*ACTIVITY*.
Sort through the material below and copy each line with "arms".

*PROVIDED DATA*.
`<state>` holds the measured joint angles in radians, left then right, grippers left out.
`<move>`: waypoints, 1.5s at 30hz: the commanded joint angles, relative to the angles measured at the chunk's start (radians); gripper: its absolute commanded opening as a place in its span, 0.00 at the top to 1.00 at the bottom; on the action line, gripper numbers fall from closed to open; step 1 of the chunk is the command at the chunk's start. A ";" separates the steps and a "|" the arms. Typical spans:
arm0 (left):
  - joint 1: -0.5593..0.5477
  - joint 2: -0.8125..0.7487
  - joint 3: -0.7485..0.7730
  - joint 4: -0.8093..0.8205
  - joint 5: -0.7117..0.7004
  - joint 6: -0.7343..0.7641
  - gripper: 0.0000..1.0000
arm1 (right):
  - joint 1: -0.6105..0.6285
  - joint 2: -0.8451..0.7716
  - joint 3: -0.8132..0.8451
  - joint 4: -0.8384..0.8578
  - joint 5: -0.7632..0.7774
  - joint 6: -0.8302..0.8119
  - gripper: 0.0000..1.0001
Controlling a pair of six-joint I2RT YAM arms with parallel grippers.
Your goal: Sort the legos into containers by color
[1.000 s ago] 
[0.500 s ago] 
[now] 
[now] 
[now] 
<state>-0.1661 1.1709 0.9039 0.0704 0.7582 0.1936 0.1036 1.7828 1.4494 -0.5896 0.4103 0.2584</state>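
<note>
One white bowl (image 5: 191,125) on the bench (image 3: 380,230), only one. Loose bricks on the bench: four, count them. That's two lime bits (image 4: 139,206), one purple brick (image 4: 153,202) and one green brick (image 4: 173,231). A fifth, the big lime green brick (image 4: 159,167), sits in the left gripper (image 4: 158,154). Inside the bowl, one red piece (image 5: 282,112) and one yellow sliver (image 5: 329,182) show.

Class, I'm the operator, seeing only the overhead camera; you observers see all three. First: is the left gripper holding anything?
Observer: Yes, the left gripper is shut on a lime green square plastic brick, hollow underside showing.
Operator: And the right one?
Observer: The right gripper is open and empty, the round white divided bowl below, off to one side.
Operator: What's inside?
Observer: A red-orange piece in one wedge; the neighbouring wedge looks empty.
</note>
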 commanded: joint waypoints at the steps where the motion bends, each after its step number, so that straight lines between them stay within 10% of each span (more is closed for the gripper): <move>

*WRITTEN SOLUTION*.
`<move>`: waypoints, 1.5s at 30hz: the commanded joint angles, relative to the angles measured at the chunk's start (radians); gripper: its absolute commanded opening as a place in its span, 0.00 at the top to 1.00 at the bottom; on the action line, gripper numbers fall from closed to open; step 1 of the chunk is the command at the chunk's start. A ";" separates the steps and a "|" the arms. Typical spans:
Controlling a pair of six-joint I2RT YAM arms with parallel grippers.

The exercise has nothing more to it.